Available with Geostatistical Analyst license.

## Summary

Generates nonoverlapping subset polygon features from a set of input points. The goal is to divide the points into compact, nonoverlapping subsets, and create polygon regions around each subset of points. The minimum and maximum number of points in each subset can be controlled.

The process of generating subset polygon features begins by connecting all points with a linear curve and cutting this curve into segments. These segments are chosen in order to minimize the total squared distance from the center of the segment to each point in the segment given the minimum and maximum number of points that are allowed to be in each subset. Any overlaps between the segments are then removed, and new segments are created. After several iterations of segmentation and overlap removal, no overlaps will remain, and all points within each segment will be declared part of the same subset. Thiessen polygons are then generated for the input points, and all Thiessen polygons belonging to the same subset are dissolved into a single polygon feature.

## Illustration

## Usage

The primary purpose of this tool is to create polygons that can be used as Subset polygon features in EBK Regression Prediction. The default subset algorithm of EBK Regression Prediction creates subsets that will overlap. However, if you need subsets that do not overlap, this tool can create them.

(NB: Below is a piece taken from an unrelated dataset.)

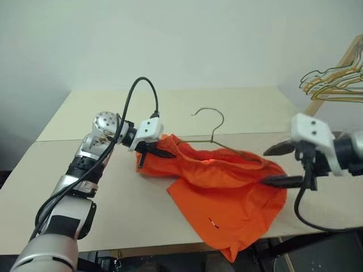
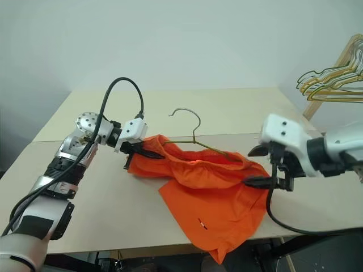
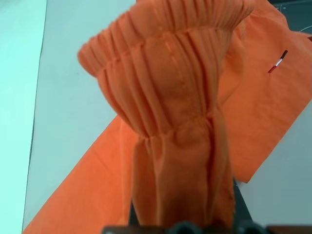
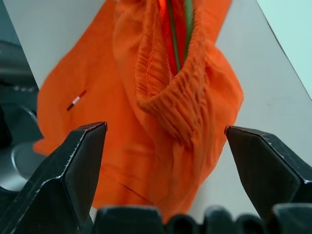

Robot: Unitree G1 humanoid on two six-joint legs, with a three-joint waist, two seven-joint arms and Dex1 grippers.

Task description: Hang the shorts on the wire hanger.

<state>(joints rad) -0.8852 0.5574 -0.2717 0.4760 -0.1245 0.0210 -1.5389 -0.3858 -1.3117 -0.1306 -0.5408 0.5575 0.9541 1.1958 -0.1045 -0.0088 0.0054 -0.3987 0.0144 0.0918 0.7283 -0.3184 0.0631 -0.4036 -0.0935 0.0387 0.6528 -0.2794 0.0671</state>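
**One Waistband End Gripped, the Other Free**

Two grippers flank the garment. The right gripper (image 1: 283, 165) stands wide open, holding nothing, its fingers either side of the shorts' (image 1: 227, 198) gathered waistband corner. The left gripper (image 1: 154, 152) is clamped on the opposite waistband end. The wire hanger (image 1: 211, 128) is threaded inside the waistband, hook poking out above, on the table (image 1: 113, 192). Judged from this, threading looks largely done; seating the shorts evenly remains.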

This tool is conceptually similar to the tools in the Clustering toolset of the Space Time Pattern Mining toolbox. The main difference is that those tools create point clusters by assigning unique ID values to each member of a cluster, and this tool defines subsets by creating polygon subset regions around the points in each subset. The reason for the difference is that EBK Regression Prediction requires subsets to be defined by polygon regions.

Consider the number of Input point features when choosing the Minimum number of points per subset and Maximum number of points per subset. If the provided minimum and maximum cannot be honored by the number of input points, an error will be thrown during tool execution. For example, if you have ten points and you ask for a minimum of six points per subset and a maximum of seven points per subset, you will receive an error. This is because there is no way to divide ten points into subsets of size six or seven.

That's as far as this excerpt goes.